Check out our latest analysis for SK-ElectronicsLTD

Dividend Volatility

Although the company has a long dividend history, it has been cut at least once in the last 10 years. Since 2015, the dividend has gone from ¥15.00 total annually to ¥128.00. This implies that the company grew its distributions at a yearly rate of about 24% over that duration. Despite the rapid growth in the dividend over the past number of years, we have seen the payments go down the past as well, so that makes us cautious.

The Dividend Looks Likely To Grow

With a relatively unstable dividend, it's even more important to evaluate if earnings per share is growing, which could point to a growing dividend in the future. SK-ElectronicsLTD has impressed us by growing EPS at 76% per year over the past five years.

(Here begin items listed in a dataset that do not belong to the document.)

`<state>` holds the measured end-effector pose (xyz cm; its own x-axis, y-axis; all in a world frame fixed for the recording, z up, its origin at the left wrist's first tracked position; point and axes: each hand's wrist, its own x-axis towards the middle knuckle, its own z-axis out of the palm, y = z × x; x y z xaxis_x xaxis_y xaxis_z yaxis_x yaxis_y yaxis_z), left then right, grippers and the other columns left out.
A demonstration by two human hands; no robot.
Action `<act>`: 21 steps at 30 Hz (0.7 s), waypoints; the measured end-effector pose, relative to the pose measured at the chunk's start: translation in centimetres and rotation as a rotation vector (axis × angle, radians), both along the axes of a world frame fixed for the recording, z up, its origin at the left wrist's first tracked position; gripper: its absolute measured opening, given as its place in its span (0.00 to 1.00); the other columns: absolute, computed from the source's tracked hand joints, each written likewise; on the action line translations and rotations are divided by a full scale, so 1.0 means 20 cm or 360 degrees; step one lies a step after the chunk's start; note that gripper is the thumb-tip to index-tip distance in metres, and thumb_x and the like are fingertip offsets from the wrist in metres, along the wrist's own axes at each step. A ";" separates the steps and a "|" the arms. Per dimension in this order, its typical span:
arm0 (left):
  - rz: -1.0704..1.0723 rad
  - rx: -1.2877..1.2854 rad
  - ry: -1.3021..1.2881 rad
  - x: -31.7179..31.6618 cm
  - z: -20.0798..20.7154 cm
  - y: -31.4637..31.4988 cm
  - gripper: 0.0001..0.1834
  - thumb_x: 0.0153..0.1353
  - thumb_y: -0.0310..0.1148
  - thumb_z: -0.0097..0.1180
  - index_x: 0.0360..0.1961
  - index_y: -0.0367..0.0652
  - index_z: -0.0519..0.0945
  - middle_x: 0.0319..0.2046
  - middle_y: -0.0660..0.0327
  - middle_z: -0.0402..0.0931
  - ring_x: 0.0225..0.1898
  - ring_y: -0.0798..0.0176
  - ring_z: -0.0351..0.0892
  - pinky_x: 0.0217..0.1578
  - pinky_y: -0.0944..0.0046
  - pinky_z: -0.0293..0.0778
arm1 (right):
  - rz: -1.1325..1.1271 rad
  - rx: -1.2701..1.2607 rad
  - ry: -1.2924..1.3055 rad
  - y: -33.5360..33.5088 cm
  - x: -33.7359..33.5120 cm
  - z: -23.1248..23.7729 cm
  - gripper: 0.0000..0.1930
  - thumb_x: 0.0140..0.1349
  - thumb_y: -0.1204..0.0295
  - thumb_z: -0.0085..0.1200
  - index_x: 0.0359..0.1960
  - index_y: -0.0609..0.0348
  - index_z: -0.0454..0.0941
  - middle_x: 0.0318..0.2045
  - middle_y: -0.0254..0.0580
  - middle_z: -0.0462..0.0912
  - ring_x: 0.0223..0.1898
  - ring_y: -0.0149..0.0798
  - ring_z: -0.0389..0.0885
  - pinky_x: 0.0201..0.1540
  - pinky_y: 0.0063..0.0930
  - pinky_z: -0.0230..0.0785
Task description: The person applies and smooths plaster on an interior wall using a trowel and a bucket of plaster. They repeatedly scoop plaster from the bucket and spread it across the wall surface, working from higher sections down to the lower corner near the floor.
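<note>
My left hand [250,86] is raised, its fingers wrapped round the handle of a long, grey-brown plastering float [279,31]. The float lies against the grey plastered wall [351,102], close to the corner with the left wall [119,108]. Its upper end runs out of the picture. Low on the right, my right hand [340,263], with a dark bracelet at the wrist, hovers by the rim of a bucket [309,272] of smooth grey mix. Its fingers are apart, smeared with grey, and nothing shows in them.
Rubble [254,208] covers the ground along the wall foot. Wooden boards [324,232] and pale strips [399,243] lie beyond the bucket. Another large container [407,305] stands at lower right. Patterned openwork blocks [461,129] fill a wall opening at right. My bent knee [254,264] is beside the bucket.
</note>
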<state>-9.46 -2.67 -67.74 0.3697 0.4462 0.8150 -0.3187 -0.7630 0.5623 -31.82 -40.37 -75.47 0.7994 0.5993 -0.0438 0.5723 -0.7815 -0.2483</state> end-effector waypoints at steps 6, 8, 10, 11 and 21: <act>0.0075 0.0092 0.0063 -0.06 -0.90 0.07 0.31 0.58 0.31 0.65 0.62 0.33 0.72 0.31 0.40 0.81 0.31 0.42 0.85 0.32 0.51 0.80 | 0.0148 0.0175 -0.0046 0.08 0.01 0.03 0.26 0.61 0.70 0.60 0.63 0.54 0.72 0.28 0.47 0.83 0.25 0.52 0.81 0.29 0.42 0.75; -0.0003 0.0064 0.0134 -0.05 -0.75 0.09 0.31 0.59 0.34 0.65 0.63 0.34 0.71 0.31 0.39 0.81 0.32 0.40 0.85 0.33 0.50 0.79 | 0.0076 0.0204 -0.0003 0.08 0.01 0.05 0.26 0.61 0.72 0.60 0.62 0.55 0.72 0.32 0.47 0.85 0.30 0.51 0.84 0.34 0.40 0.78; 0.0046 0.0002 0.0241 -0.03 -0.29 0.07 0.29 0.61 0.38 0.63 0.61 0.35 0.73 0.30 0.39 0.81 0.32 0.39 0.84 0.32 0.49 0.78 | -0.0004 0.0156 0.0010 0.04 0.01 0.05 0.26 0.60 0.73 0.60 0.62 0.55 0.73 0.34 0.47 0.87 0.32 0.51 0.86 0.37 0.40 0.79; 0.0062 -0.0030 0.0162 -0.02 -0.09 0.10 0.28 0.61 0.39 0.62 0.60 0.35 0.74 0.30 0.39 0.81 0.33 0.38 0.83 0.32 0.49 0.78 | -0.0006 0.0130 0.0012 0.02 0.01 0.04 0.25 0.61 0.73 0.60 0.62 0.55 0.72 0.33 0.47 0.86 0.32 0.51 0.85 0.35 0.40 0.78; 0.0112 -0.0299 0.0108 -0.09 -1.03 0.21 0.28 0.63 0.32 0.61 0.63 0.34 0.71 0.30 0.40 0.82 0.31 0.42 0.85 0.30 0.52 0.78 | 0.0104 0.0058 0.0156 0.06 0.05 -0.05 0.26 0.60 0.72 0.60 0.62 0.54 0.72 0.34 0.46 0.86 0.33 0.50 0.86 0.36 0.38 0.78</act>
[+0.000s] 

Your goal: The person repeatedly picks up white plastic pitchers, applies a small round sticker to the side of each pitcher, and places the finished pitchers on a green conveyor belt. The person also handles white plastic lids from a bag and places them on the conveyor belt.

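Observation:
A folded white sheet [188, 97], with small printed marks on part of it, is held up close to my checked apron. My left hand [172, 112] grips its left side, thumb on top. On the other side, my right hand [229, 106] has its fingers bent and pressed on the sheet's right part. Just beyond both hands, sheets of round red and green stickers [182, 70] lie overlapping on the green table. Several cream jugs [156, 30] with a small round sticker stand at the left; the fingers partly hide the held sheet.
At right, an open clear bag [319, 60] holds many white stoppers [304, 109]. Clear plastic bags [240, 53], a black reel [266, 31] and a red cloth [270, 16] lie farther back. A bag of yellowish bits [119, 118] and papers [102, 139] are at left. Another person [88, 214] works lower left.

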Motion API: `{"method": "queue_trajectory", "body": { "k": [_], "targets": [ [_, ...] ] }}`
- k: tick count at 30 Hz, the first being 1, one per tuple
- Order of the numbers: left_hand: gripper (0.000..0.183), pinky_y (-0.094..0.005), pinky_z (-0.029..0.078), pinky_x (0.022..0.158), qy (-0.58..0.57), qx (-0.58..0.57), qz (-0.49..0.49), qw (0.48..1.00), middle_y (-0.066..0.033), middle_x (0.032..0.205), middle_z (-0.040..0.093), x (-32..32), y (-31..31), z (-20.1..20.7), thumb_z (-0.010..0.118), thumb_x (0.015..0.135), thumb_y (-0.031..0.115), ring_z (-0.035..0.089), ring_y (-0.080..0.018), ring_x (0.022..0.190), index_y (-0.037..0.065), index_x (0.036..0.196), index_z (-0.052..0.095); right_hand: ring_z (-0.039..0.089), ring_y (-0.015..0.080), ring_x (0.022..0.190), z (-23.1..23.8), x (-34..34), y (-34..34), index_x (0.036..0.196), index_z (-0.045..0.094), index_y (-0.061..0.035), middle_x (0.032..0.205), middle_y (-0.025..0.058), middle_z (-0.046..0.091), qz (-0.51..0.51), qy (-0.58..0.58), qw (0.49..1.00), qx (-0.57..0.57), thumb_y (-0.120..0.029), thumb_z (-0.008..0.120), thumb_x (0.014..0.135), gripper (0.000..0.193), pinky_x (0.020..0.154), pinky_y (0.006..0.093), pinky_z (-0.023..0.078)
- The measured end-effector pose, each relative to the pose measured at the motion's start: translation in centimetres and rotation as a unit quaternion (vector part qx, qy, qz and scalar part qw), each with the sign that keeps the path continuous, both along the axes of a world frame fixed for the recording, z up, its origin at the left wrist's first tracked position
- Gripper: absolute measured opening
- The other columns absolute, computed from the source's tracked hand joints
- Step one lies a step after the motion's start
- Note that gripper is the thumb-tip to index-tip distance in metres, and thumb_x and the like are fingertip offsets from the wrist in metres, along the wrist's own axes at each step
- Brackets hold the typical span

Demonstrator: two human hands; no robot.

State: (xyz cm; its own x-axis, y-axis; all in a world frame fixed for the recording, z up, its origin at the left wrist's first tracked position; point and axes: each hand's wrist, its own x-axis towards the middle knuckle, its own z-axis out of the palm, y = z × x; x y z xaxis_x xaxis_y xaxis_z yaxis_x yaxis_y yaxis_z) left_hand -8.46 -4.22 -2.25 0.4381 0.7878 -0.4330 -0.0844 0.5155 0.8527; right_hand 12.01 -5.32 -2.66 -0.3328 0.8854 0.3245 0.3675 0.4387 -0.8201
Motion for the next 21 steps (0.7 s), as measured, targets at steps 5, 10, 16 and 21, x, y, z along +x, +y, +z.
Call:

The company's earnings per share has grown rapidly in recent years, and it has a good balance between reinvesting and paying dividends to shareholders, so we think that SK-ElectronicsLTD could prove to be a strong dividend payer.

In Summary

In summary, while it's always good to see the dividend being raised, we don't think SK-ElectronicsLTD's payments are rock solid. While the low payout ratio is a redeeming feature, this is offset by the minimal cash to cover the payments. We don't think SK-ElectronicsLTD is a great stock to add to your portfolio if income is your focus.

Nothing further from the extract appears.